### Problem to solve
Locate each line below that includes "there" and reproduce it.

------------------------------------------------

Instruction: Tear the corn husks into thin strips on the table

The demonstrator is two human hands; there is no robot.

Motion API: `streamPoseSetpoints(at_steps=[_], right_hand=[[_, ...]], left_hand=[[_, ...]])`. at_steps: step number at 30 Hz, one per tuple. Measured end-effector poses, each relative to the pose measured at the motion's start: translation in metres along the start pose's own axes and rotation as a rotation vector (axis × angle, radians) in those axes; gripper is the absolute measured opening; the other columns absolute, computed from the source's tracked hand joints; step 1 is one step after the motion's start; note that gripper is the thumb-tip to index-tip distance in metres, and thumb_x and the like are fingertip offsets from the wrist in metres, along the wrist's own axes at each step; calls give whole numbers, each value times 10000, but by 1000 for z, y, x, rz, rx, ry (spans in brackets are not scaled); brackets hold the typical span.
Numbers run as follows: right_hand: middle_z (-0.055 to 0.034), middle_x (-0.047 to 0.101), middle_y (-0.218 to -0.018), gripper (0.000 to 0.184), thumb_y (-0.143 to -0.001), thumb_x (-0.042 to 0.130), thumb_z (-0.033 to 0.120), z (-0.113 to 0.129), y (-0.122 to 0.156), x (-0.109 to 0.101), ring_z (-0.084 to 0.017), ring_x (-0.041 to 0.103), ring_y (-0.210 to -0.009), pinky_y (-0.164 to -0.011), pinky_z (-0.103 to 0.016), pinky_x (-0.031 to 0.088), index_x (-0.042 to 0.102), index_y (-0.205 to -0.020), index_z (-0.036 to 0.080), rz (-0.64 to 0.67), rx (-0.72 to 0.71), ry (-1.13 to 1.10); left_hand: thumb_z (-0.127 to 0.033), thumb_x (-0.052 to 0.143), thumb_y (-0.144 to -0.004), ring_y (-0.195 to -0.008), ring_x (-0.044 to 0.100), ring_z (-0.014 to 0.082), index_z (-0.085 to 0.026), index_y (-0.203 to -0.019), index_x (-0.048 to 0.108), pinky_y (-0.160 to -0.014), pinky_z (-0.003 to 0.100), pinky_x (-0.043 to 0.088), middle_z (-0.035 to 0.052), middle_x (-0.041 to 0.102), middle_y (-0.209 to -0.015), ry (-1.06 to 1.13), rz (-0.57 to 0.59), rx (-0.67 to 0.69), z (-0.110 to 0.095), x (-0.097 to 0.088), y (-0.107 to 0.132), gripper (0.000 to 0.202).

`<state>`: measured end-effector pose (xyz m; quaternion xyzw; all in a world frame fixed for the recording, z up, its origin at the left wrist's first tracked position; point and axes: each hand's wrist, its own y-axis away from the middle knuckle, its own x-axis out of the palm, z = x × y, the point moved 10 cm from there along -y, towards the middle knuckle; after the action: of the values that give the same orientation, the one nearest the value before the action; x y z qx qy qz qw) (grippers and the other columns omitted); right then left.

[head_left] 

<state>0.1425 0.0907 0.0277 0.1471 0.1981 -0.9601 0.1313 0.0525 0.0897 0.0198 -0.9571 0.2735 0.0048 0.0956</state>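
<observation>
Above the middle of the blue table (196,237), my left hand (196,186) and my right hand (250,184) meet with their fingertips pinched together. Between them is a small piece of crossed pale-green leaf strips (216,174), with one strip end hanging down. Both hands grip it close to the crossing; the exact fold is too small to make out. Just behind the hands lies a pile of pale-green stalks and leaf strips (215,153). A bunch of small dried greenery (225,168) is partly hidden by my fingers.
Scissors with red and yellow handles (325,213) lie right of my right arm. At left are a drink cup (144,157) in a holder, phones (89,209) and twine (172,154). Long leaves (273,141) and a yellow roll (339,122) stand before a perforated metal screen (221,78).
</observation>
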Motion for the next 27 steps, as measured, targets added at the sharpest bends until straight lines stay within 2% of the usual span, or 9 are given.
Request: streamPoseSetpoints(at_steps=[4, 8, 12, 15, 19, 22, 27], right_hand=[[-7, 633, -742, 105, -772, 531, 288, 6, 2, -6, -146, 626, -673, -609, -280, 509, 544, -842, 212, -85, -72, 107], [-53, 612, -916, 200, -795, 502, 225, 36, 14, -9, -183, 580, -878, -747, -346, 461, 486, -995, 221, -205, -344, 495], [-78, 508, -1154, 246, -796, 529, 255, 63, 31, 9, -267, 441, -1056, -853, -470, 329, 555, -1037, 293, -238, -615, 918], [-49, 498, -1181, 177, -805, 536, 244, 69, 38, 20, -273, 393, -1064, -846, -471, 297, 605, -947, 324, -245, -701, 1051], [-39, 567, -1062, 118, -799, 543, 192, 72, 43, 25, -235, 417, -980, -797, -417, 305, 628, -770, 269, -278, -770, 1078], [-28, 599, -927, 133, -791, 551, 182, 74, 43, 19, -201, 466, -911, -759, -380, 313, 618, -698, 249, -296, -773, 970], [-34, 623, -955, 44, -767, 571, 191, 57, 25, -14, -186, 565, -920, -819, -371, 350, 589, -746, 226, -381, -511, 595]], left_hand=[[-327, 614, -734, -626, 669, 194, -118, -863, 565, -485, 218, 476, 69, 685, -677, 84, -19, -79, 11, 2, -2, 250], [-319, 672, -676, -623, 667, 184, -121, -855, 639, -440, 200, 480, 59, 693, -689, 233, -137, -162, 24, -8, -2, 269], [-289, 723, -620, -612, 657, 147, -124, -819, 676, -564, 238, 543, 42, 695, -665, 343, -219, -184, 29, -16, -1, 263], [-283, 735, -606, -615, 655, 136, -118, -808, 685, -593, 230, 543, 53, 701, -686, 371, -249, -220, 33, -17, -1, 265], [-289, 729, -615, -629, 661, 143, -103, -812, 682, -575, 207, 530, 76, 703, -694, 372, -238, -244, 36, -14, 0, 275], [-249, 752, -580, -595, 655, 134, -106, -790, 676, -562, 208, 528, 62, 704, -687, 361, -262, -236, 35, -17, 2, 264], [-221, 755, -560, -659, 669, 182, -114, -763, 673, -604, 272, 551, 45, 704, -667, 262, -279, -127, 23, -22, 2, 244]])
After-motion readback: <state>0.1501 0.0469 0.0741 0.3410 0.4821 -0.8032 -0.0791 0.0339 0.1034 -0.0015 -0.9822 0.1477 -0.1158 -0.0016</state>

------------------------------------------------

### Reply to the task
The demonstrator is two human hands; there is no robot.
`<state>`: measured end-effector pose (xyz m; quaternion xyzw; all in a world frame fixed for the recording, z up, its origin at the left wrist's first tracked position; point and axes: each hand's wrist, its own y-axis away from the middle knuckle, its own x-axis out of the palm, z = x × y, the point moved 10 cm from there along -y, towards the middle knuckle; after the action: of the values that give the same orientation, the one nearest the value before the action; x y z qx qy qz qw) (grippers and the other columns omitted); right then left.

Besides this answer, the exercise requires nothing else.